Say you have $B$ boxes, each of which contains a prize of value $v_b$. You have a $B$-sided die, and you win the value of box $b$ by rolling $b$. You get $R$ rolls, and so can collect multiple prizes, but you can’t win the same box more than once.
Given you know $R$, $B$, and all the box values $v_b$,how do you choose to weight your die as to optimize your expected total reward?
My attempts so far I've tried two approaches. Both share the definition of expected value:
$U = \sum_b \sum_r u_{b,r} $
Where
$u_{b,r} = v_b (1 - w_b)^{r-1}w_b$
The difference in my two (failed) methods is in the expression of the constraints. In one method, I let
$w_b = W_b/\sum_i W_i$
and find the critical points by differentiating with respect to every $W_b$ and setting to zero.

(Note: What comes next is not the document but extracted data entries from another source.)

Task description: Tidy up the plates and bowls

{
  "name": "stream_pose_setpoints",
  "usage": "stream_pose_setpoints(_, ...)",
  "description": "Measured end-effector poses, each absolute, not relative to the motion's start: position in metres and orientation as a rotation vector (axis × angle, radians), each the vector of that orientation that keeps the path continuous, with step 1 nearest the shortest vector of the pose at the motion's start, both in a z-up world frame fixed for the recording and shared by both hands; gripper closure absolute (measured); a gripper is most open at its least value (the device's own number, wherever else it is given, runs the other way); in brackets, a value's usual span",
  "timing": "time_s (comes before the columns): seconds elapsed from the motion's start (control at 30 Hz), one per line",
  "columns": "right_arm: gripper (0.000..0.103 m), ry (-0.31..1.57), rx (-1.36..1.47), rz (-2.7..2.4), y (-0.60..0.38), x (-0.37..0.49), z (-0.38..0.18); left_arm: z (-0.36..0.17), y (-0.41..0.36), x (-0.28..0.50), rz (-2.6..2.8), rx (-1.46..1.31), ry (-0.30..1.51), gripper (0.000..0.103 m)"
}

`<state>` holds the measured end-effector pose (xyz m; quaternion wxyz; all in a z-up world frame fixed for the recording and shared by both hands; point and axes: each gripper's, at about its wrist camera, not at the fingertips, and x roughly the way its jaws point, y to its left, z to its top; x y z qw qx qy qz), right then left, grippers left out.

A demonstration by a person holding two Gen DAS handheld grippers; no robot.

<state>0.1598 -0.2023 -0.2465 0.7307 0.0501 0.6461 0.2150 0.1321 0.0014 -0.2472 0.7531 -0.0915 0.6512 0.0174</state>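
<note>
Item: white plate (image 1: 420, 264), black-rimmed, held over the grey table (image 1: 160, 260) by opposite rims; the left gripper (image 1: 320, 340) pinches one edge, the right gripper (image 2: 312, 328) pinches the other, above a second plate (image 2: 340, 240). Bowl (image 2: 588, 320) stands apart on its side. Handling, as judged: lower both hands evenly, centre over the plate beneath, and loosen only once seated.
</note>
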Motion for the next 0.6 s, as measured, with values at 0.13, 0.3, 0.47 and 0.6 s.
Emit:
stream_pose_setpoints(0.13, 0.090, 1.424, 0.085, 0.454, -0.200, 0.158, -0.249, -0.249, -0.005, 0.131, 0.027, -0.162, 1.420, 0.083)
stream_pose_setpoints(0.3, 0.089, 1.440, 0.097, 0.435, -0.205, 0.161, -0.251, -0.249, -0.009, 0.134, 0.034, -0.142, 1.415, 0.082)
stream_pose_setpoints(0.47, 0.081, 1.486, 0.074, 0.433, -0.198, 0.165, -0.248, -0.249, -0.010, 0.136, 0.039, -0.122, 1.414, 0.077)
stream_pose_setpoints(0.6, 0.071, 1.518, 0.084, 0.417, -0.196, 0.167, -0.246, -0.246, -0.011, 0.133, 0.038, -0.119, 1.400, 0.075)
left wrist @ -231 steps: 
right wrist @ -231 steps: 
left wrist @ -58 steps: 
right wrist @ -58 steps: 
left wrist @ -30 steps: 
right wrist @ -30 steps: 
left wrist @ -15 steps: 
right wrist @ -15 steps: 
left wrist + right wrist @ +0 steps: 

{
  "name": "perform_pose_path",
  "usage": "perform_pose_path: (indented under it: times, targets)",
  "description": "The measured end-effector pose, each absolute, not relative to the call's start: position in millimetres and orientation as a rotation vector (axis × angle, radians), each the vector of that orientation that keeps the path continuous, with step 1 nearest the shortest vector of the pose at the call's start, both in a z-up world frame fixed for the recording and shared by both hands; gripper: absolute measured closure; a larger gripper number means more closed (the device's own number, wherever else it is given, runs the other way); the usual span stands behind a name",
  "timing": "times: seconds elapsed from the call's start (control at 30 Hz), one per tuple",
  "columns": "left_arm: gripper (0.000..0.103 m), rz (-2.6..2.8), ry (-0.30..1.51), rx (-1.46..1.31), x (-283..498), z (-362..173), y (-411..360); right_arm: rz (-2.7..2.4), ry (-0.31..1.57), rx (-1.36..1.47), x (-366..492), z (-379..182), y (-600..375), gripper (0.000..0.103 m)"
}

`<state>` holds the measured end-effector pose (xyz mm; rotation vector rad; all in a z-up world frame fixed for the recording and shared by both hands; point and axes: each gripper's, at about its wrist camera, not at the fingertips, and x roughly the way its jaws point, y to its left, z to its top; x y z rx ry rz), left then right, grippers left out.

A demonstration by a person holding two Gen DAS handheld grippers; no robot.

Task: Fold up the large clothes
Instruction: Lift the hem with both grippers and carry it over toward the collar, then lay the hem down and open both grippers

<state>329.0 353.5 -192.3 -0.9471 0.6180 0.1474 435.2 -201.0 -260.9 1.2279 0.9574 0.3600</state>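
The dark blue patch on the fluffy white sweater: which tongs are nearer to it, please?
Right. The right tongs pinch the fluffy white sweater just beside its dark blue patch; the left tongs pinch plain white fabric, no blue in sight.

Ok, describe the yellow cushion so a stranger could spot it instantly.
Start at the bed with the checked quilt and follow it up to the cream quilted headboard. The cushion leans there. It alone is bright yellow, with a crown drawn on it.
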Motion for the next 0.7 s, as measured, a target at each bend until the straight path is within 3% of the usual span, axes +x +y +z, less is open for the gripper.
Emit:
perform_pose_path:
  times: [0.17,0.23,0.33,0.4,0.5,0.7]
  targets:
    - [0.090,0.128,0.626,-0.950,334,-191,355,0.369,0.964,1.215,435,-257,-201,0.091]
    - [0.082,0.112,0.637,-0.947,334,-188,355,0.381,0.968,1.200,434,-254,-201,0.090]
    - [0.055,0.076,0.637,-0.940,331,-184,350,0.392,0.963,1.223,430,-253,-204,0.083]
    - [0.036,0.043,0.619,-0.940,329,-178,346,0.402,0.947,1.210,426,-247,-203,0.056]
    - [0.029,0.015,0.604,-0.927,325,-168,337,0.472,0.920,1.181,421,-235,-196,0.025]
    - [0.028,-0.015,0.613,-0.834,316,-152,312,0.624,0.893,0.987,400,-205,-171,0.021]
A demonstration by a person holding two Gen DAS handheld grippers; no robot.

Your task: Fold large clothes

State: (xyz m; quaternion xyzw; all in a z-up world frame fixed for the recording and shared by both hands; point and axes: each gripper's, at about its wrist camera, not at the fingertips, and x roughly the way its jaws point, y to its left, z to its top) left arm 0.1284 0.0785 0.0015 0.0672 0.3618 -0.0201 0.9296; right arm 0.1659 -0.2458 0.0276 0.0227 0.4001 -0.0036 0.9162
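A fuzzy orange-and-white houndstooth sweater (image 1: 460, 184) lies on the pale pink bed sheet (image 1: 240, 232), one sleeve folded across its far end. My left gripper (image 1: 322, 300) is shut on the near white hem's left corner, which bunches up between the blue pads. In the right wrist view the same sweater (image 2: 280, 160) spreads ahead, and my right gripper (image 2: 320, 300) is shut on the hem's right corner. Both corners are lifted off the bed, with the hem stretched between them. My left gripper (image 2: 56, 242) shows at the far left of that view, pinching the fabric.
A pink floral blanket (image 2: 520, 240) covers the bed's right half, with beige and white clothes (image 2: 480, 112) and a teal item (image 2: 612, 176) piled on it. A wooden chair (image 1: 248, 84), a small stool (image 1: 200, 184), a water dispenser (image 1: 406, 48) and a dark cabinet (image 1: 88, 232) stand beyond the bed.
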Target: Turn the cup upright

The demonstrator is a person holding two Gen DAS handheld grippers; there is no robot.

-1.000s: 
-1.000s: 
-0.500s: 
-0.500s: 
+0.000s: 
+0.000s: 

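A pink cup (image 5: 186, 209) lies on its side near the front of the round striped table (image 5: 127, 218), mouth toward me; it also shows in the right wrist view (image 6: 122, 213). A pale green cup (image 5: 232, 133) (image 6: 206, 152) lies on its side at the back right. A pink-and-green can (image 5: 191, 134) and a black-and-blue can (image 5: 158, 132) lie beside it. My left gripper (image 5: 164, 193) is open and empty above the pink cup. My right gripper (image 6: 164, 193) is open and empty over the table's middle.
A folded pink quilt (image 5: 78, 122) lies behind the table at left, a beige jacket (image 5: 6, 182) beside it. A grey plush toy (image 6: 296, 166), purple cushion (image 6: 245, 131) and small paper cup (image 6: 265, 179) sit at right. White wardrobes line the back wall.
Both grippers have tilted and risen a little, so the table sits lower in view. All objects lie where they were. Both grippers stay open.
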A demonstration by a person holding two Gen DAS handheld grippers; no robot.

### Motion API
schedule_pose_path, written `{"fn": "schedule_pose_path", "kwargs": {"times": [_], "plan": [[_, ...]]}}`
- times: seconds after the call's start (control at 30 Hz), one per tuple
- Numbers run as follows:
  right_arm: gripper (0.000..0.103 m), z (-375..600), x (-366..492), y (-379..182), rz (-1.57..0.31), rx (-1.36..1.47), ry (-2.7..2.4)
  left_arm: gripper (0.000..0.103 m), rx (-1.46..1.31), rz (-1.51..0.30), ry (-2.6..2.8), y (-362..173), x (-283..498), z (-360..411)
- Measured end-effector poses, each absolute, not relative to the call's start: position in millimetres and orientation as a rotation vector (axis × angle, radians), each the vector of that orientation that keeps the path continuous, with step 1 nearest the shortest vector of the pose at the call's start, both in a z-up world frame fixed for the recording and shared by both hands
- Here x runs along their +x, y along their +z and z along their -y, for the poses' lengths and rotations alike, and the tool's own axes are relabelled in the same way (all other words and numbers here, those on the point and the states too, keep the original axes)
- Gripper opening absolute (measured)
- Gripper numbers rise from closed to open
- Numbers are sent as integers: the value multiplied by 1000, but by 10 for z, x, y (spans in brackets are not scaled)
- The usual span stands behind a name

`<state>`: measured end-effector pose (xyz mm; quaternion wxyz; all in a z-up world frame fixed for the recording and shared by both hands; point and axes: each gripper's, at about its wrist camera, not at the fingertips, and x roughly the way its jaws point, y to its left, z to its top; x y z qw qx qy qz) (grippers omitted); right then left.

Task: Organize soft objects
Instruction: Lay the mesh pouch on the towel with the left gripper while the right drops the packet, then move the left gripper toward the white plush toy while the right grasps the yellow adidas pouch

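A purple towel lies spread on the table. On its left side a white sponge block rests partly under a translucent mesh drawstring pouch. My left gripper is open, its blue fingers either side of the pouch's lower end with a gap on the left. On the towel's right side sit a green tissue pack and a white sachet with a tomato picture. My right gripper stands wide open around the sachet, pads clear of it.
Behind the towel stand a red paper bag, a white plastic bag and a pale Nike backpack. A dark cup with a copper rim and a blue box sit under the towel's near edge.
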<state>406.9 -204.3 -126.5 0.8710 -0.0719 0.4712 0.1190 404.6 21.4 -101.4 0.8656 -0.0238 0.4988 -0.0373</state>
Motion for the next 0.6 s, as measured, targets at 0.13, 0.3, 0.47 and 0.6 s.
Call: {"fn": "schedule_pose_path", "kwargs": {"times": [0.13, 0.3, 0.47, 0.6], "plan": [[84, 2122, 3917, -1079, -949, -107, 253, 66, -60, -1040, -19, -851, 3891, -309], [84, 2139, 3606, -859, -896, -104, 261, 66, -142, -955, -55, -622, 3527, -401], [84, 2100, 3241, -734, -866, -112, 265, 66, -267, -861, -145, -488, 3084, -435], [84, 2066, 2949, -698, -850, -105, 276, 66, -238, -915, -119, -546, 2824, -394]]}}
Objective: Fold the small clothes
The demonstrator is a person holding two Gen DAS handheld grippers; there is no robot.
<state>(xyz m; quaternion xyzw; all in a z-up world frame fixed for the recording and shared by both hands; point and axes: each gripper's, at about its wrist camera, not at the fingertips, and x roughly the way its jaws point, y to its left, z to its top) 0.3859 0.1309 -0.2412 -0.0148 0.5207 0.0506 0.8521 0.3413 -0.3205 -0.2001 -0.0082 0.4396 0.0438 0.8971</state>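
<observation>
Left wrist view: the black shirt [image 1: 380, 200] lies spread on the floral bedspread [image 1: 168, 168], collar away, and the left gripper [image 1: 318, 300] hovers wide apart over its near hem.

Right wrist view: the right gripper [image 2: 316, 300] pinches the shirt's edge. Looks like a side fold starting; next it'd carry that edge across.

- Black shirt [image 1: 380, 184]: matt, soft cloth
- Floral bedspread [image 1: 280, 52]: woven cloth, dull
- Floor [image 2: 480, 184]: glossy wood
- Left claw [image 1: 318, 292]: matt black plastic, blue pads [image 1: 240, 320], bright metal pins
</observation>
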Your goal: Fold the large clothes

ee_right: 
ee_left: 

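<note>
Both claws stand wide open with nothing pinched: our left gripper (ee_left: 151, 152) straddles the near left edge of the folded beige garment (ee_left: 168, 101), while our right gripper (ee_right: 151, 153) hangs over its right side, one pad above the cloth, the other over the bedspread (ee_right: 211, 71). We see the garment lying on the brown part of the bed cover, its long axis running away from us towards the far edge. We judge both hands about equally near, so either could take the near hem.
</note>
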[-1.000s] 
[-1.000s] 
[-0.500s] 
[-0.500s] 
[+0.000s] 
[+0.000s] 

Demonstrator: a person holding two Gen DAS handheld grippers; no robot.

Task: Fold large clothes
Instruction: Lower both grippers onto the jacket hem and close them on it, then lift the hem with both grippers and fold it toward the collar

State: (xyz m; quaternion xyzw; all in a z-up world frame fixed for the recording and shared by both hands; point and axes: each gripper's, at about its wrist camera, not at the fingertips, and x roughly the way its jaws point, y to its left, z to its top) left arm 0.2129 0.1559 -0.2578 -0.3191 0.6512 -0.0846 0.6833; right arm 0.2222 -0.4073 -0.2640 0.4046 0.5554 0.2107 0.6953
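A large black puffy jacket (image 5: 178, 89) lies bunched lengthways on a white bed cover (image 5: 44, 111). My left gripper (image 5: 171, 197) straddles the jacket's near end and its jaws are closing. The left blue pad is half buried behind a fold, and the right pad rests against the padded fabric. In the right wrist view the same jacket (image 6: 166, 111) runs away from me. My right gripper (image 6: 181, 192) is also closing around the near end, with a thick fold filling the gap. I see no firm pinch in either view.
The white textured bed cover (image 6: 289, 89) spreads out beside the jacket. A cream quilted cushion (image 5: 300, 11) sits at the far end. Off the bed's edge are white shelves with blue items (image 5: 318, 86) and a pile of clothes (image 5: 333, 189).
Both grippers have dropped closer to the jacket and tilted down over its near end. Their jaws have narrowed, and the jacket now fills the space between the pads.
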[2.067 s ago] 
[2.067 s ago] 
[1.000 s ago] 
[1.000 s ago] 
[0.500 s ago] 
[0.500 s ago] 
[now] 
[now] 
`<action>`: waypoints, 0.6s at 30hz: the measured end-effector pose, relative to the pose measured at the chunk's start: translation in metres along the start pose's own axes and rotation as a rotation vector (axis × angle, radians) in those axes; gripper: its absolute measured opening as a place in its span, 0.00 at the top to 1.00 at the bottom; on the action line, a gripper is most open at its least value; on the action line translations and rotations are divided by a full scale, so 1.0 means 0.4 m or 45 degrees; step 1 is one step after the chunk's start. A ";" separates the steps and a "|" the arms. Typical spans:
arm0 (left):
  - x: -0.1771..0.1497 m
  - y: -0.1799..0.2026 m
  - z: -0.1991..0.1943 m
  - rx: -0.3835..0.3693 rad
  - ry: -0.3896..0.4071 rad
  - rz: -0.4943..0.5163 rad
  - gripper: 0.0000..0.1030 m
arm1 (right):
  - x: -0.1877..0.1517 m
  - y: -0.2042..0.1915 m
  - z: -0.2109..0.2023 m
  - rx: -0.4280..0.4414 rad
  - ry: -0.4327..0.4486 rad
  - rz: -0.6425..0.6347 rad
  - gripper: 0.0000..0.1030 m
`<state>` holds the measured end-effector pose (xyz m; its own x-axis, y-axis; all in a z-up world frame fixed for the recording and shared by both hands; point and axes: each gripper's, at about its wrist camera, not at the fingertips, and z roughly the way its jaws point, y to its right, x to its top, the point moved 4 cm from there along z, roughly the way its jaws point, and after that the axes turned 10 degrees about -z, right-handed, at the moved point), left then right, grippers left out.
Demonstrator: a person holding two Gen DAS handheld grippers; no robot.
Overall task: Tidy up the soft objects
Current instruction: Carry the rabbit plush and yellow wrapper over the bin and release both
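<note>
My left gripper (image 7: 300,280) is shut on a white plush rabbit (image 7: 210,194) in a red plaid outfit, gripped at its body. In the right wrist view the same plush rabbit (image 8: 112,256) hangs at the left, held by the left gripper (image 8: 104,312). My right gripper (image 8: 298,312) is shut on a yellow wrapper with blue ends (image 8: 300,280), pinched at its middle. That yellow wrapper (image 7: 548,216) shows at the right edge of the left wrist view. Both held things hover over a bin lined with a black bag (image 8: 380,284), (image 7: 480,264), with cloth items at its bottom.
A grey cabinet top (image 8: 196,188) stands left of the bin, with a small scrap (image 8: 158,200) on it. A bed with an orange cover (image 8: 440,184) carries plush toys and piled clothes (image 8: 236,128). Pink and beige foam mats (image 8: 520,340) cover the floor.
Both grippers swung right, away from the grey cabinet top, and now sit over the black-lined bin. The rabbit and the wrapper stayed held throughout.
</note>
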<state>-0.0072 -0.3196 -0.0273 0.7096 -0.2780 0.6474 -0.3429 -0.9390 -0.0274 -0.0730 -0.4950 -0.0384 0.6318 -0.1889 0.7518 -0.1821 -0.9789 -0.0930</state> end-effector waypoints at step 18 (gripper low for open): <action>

In the other method, I use Lagrange multiplier to express the constraint. But in both, I keep ending up with contradictions.
Let's try a reduced version at the problem: I'm even having a problem with the very simple case where R=1 and B=2 is. In this case, the expected value is
$U = v_1w_1 + v_2w_2$
and the constraint is
$w_1 + w_2 = 1$
The answer I'd expect is that $w_1=1$ if $v_1 > v_2$ and $w_1=0$ if $v_1 < v_2$ But, using the Lagrange multiplier method I get
$L = v_1w_1 + v_2w_2 - \lambda (1 - w_1 - w_2)$
and thus the useless set of constraints
$0=v_1 - \lambda$
$0=v_2 - \lambda$
$0=1 - w_1 - w_2$
It's been a very long time since I've had to think about multivariable calculus, so I suspect I'm doing something silly. Since this simplified function is just a plane, I'm not sure the differential method of finding maxima should work, even with the constraint. If I understand my problem with this simple case, maybe I can figure it out for the general problem.
Context I'm working on an analogous problem in the context of developing a resource distribution program.
The attempt at a solution above is flawed, due to the fact that it doesn't take into account that each box can be only earned once. This creates a natural notion of stopping time within the problem that changes it's structure completely.
Let's keep this to $B=2$ now and generalize later. The weights of the die being $p_1, p_2$, we would like to calculate the expectation value of the winnings after $R$ attempts. After $R$ attempts it is still possible that the game has not ended yet; the strings of rolls (11...1), (22...2) satisfy the condition. These are also the only strings in the game that earn you less than $v_1+v_2$ (all the others eventually stopped before the R-th attempt yielding the full amount). The winnings EV is
$$\langle W_2\rangle=\sum_i W_i P_{i}=v_1 p(11...1)+v_2p(22...2)+(v_1+v_2)(1-p(11..1)-p(22...2))$$
or more explicitly $\langle W\rangle=v_1(1-p_2^R)+(1-p_1^R)v_2$
We can now use Lagrange multipliers on this to yield that the values that maximize the average winnings are
$$p_1=\frac{v_1^{\frac{1}{R-1}}}{v_1^{\frac{1}{R-1}}+v_2^{\frac{1}{R-1}}}~~, ~~p_2=\frac{v_2^{\frac{1}{R-1}}}{v_1^{\frac{1}{R-1}}+v_2^{\frac{1}{R-1}}}$$
For $B=3$ we consider the same setup and find the strings that do not terminate the game after $R$ attempts. These are comprised of the strings that contain only one or two of the 3 potential outcomes. Counting the probability of those strings is relatively simple and the expected winnings are
$$\langle W_3 \rangle=\sum_{i=1}^3 v_ip_i^R+(v_1+v_2)(p_1+p_2)^R+(v_2+v_3)(p_2+p_3)^R+(v_3+v_1)(p_3+p_1)^R+(v_1+v_2+v_3)(1-\sum_i p_i^R-(p_1+p_2)^R-(p_2+p_3)^R-(p_3+p_1)^R)$$
This already has become too difficult to maximize analytically. This can be generalized to a die of arbitrary number of sides $B$- just consider $S=$ all the $2^B-2$ subsets of the sets $\{1,2,..., B\}$ that are not empty and not the set itself and the winnings expected are
$$\langle W_B\rangle=\sum_{s\in S}\left[\left(\sum_{i\in s} v_i\right)\left(\sum_{j\in s}p_j\right)^R\right]+\left(1-\sum_{s\in S}\left(\sum_{i\in s}p_i\right)^R\right)\sum_{j=1}^{B}v_j$$
Still, other than the obvious situation when $v_1=v_2=...v_B$ where the maximization is achieved by $p_1=p_2=...=p_B=\frac{1}{B}$ for other winnings per box, the solution is not to my knowledge available analytically, and one has to resort to computational methods.